■ **PROBLEM TO SOLVE**: Leave out any picture and return the remaining listing below exactly as given.

■ **RAW DATA**:
_ _ _ _ _ _ _
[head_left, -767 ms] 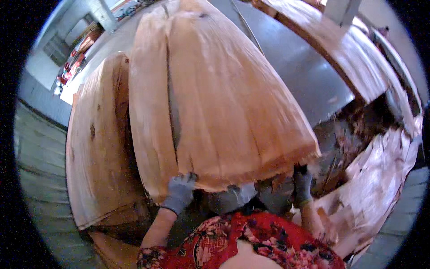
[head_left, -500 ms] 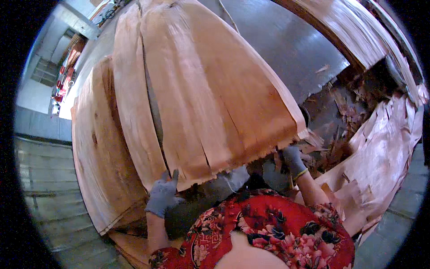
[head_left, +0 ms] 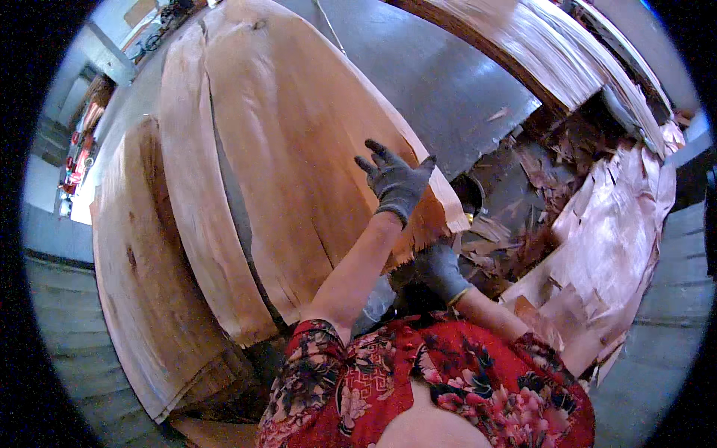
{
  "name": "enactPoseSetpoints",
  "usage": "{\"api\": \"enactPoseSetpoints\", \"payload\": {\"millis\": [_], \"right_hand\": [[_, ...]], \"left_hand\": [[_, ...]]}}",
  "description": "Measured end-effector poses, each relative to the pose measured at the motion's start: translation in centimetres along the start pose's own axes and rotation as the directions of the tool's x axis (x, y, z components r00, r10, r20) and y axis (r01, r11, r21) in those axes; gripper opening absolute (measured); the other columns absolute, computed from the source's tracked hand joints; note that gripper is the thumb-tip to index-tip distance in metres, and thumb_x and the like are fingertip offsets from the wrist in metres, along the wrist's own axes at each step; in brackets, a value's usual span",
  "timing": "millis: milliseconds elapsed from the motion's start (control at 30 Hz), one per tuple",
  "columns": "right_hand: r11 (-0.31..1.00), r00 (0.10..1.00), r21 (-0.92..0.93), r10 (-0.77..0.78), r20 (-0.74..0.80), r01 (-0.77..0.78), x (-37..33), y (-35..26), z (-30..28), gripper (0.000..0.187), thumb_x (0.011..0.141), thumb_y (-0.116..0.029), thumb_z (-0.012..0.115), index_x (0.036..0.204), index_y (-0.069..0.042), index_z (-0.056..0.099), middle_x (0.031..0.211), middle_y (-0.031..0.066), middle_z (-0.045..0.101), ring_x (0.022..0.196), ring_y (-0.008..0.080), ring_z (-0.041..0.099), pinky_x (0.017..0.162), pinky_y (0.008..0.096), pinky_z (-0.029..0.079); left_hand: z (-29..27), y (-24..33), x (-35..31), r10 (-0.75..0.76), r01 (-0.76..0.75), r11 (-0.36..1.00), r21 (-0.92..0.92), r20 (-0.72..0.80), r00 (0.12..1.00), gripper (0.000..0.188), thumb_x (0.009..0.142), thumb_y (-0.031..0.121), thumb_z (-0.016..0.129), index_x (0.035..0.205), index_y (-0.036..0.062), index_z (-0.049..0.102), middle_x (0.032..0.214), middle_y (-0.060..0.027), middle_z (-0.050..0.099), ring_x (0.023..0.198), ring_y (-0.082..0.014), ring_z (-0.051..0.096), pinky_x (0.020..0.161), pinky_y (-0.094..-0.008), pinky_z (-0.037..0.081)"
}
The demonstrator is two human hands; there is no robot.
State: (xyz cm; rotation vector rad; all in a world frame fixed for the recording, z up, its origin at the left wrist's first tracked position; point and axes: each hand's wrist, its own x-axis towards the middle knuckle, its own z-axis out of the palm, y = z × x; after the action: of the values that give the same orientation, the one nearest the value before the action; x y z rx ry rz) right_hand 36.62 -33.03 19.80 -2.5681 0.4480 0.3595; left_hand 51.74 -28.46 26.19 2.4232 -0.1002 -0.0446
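A wide tan wood veneer sheet [head_left: 276,149] stretches away from me, with a ragged near edge. My left hand [head_left: 396,181], in a grey glove, reaches across it near its right edge. Its fingers are spread and hold nothing; whether it touches the veneer I cannot tell. My right hand [head_left: 442,270], gloved too, is at the near right corner of that sheet, its fingers hidden by the edge. A narrow veneer strip [head_left: 202,224] lies to the left, with a long dark gap between it and the wide sheet.
Further left lies a stack of veneer [head_left: 142,276] with dark knots. On the right are broken veneer scraps [head_left: 549,179] and a pale crumpled veneer pile [head_left: 609,231]. A smooth grey surface [head_left: 426,82] extends beyond the sheet, with another veneer stack [head_left: 515,45] at the far right.
My left hand has let go of the sheet's near left edge and swung right, over the sheet. The right hand stays at the near right corner. The whole view has shifted somewhat.
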Motion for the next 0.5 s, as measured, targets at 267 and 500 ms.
{"api": "enactPoseSetpoints", "payload": {"millis": [267, 500], "right_hand": [[0.960, 0.993, 0.264, -0.074, -0.092, 0.097, 1.1, 4.9, 0.9, 0.026, 0.083, -0.025, 0.048, 0.089, -0.004, 0.061, 0.078, 0.0198, 0.062, 0.075, 0.0392, 0.059, 0.065, 0.0446, 0.047], [0.872, 0.990, 0.471, -0.089, -0.109, 0.130, 3.6, 15.9, 1.5, 0.042, 0.072, -0.015, 0.063, 0.111, -0.009, 0.049, 0.079, 0.0166, 0.062, 0.071, 0.0349, 0.060, 0.060, 0.0402, 0.048]], "left_hand": [[1.3, -6.6, 2.8, 0.136, -0.152, 0.981, 0.124, 0.123, 0.983, 0.023, 0.083, 0.010, 0.046, 0.094, -0.0014, 0.061, 0.115, -0.0282, 0.050, 0.080, -0.0409, 0.059, 0.070, -0.0382, 0.050], [-9.3, -7.1, 0.7, 0.212, -0.247, 0.919, -0.307, -0.143, 0.967, 0.031, 0.084, 0.009, 0.047, 0.112, 0.0018, 0.056, 0.107, -0.0129, 0.061, 0.084, -0.0231, 0.061, 0.075, -0.0308, 0.049]]}}
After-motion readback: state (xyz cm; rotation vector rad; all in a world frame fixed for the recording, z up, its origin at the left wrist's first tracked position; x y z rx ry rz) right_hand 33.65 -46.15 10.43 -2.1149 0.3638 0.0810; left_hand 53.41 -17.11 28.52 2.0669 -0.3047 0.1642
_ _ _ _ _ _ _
■ **WORKED SOLUTION**:
[head_left, -767 ms] 
[head_left, -500 ms] 
[head_left, +0 ms] 
{
  "name": "enactPoseSetpoints",
  "usage": "{\"api\": \"enactPoseSetpoints\", \"payload\": {\"millis\": [_], \"right_hand\": [[_, ...]], \"left_hand\": [[_, ...]]}}",
  "description": "Measured end-effector poses, each relative to the pose measured at the motion's start: translation in centimetres along the start pose's own axes and rotation as the directions of the tool's x axis (x, y, z components r00, r10, r20) and y axis (r01, r11, r21) in those axes; gripper opening absolute (measured); the other columns absolute, computed from the source's tracked hand joints; note that gripper is the thumb-tip to index-tip distance in metres, and thumb_x and the like are fingertip offsets from the wrist in metres, along the wrist's own axes at each step; in brackets, a value's usual span",
  "timing": "millis: milliseconds elapsed from the motion's start (control at 30 Hz), one per tuple",
  "columns": "right_hand: r11 (-0.31..1.00), r00 (0.10..1.00), r21 (-0.92..0.93), r10 (-0.77..0.78), r20 (-0.74..0.80), r01 (-0.77..0.78), x (-37..33), y (-35..26), z (-30..28), gripper (0.000..0.187), thumb_x (0.011..0.141), thumb_y (-0.116..0.029), thumb_z (-0.012..0.115), index_x (0.036..0.204), index_y (-0.069..0.042), index_z (-0.056..0.099), middle_x (0.031..0.211), middle_y (-0.031..0.066), middle_z (-0.045..0.101), ring_x (0.022..0.196), ring_y (-0.008..0.080), ring_z (-0.041..0.099), pinky_x (0.017..0.162), pinky_y (0.008..0.096), pinky_z (-0.029..0.079); left_hand: z (-29..27), y (-24..33), x (-35..31), r10 (-0.75..0.76), r01 (-0.76..0.75), r11 (-0.36..1.00), r21 (-0.92..0.92), r20 (-0.72..0.80), r00 (0.12..1.00), gripper (0.000..0.188), thumb_x (0.009..0.142), thumb_y (-0.031..0.121), thumb_z (-0.016..0.129), index_x (0.035..0.205), index_y (-0.036..0.062), index_z (-0.049..0.102), middle_x (0.032..0.214), middle_y (-0.060..0.027), middle_z (-0.050..0.099), ring_x (0.023..0.198), ring_y (-0.082..0.014), ring_z (-0.051..0.096), pinky_x (0.020..0.161), pinky_y (-0.094..-0.008), pinky_z (-0.037..0.081)"
}
The demonstrator is two human hands; there is no robot.
State: (xyz cm; rotation vector rad; all in a world frame fixed for the recording, z up, its origin at the left wrist's first tracked position; point and axes: each hand's wrist, its own x-axis towards the middle knuckle, its own z-axis out of the palm, y = z × x; after the action: of the values that give the same orientation, the one nearest the value before the action; x y z rx ry rz) right_hand 36.62 -33.03 19.80 -2.5681 0.4480 0.3595; left_hand 51.74 -28.46 26.19 2.4232 -0.1002 -0.0446
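A wide tan wood veneer sheet [head_left: 276,149] stretches away from me, with a ragged near edge. My left hand [head_left: 396,181], in a grey glove, reaches across it near its right edge. Its fingers are spread and hold nothing; whether it touches the veneer I cannot tell. My right hand [head_left: 442,270], gloved too, is at the near right corner of that sheet, its fingers hidden by the edge. A narrow veneer strip [head_left: 202,224] lies to the left, with a long dark gap between it and the wide sheet.
Further left lies a stack of veneer [head_left: 142,276] with dark knots. On the right are broken veneer scraps [head_left: 549,179] and a pale crumpled veneer pile [head_left: 609,231]. A smooth grey surface [head_left: 426,82] extends beyond the sheet, with another veneer stack [head_left: 515,45] at the far right.
My left hand has let go of the sheet's near left edge and swung right, over the sheet. The right hand stays at the near right corner. The whole view has shifted somewhat.
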Motion for the next 0.5 s, as measured, targets at 267 and 500 ms.
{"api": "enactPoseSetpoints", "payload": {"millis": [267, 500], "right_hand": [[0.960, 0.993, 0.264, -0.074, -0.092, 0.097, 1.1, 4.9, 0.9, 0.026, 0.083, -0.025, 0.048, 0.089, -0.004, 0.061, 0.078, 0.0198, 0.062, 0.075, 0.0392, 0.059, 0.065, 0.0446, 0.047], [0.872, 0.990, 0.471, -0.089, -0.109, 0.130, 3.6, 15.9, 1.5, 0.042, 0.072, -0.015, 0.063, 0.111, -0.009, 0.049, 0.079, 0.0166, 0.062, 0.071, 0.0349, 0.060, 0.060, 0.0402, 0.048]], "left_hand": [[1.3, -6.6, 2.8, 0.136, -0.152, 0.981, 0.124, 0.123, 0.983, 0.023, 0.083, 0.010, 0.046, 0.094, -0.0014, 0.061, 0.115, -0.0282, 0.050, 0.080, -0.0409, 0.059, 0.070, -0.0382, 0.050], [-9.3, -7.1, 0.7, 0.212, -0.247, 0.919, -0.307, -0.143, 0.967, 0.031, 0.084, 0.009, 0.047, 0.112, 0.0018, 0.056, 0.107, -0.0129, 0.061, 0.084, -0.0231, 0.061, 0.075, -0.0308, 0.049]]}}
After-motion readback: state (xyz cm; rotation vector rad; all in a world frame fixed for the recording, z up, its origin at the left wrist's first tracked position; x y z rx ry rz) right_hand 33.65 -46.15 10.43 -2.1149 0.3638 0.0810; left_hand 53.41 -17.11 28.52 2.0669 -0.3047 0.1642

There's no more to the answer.